Covid-19: la Grèce tient le choc mais l’état du pays inquiète

Publié dans Mediapart
Si les effets de l’épidémie du virus sont pour l’heure très limités dans le pays (134 morts), les autorités sanitaires restent prudentes en raison de la fragilité du système de soins, dont elles doutent de la capacité à absorber une hausse des cas de contamination. Le gouvernement doit aussi se préparer à la deuxième crise, économique cette fois, qui attend le pays.

Il est 18 heures, samedi 25 avril. L’infectiologue Sotiris Tsiodras apparaît, visage grave et costume sombre, à la télévision grecque. Derrière ses lunettes fines, son regard baissé évite la caméra. La Grèce compte 16 nouvelles contaminations de Covid-19, 2 506 cas au total, aucun nouveau décès, annonce d’une voix neutre le représentant du ministère de la santé. Le virus a tué au total 130 personnes « dont (…) 81 % ayant plus de 70 ans » en Grèce. Derrière leurs écrans, ils sont des millions à suivre le point quotidien sur la pandémie mondiale de ce scientifique discret devenu populaire. Excellente carrière internationale, orthodoxe pratiquant et père de sept enfants : « M. Tsiodras a un profil qui plaît à une grande partie de l’opinion publiqueC’était le candidat idéal pour la communication de cette crise sanitaire », souligne Filippa Chatzistavrou, chercheuse en sciences politiques à l’université d’Athènes.

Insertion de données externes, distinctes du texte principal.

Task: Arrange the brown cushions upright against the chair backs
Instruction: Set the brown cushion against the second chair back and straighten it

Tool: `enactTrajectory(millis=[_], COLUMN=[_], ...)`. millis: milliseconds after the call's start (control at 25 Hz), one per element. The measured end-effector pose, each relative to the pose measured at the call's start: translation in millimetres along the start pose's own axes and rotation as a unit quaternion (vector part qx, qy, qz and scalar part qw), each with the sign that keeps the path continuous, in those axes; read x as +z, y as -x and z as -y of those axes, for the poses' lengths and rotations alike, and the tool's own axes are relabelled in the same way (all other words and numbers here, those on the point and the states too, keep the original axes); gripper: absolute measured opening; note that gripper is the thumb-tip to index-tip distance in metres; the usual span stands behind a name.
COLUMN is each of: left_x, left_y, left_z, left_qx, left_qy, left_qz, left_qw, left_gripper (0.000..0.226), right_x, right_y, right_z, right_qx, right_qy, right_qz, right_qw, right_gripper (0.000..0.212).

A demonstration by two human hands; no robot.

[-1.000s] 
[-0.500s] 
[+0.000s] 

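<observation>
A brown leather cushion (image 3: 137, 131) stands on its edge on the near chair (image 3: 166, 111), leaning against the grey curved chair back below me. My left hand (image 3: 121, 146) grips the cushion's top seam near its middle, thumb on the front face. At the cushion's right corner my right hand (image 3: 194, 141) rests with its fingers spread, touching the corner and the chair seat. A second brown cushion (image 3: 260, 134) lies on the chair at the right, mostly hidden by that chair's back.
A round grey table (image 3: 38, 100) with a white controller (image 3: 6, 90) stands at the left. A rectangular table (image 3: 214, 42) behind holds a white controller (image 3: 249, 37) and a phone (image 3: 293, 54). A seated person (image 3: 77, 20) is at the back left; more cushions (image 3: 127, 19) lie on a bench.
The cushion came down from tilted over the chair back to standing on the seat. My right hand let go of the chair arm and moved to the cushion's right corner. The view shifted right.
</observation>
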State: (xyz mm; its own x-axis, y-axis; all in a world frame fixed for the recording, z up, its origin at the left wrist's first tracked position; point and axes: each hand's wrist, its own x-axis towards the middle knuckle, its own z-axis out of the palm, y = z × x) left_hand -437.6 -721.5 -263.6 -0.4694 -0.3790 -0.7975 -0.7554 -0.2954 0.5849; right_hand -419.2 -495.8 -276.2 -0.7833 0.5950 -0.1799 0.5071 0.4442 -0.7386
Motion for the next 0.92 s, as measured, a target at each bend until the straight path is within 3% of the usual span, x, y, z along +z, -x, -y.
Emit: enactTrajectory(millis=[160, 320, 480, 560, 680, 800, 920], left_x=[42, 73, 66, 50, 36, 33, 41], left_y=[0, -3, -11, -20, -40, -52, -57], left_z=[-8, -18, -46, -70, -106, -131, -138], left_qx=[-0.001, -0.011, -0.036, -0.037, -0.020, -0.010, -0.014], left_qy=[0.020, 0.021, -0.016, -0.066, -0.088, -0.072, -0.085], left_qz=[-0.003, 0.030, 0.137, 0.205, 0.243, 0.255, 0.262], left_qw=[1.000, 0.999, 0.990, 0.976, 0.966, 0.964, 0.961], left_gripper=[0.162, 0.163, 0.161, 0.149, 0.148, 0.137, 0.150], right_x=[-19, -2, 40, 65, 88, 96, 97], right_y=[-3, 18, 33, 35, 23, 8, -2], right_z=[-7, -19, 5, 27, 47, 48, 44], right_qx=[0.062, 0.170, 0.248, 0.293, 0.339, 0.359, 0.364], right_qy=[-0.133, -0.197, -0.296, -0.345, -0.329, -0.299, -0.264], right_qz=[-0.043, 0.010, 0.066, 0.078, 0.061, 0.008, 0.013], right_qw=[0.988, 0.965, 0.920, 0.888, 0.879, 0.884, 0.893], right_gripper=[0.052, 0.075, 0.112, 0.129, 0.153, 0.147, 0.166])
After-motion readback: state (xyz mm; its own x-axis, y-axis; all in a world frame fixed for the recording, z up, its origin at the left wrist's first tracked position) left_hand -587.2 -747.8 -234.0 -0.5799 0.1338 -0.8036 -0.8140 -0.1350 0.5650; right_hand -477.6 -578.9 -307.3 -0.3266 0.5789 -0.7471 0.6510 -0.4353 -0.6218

Passé de l’ombre à la lumière en moins de deux mois, cet allié du gouvernement rassure. D’autant plus que le virus progresse officiellement très lentement dans le pays, surtout en comparaison avec les hécatombes en France, Italie, Espagne, Grande-Bretagne… Les voisins des Balkans sont toutefois aussi épargnés par la mortalité liée au Covid-19.

En Grèce, le virus a circulé autour des villes denses d’Athènes, Patras, dans l’ouest, et Thessalonique, dans le nord. Il s’est aussi propagé dans un hôtel abritant des exilés et deux camps de réfugiés – pour beaucoup asymptomatiques – qui y vivent dans des conditions indignes et la promiscuité. Malgré quelques récentes évacuations de mineurs, les nombreux camps où vivent des milliers de migrants continuent d’inquiéter. « Les groupes sociaux minoritaires, comme les réfugiés, les prisonniers, les Roms sont enfermés dans des endroits surpeuplés, alerte Eirini Gaitanou, porte-parole d’Amnesty international, ils sont laissés pour compte, le gouvernement leur applique un confinement différencié de la population, sans accès aux soins» Le 2 avril, Sotiris Tsiodras dissociait ainsi les tout premiers cas de Covid-19 détectés chez les migrants de ceux des Grecs, annonçant « 27 nouveaux cas de Covid dans notre pays auxquels s’ajoutent 23 cas dans le camp de réfugiés de Ritsona », pourtant situé au nord d’Athènes. Cette autre réalité de la crise a été dans un premier temps éludée par les annonces encourageantes qui ont suivi. Désormais, le bilan des camps est pleinement inclus dans le décompte global.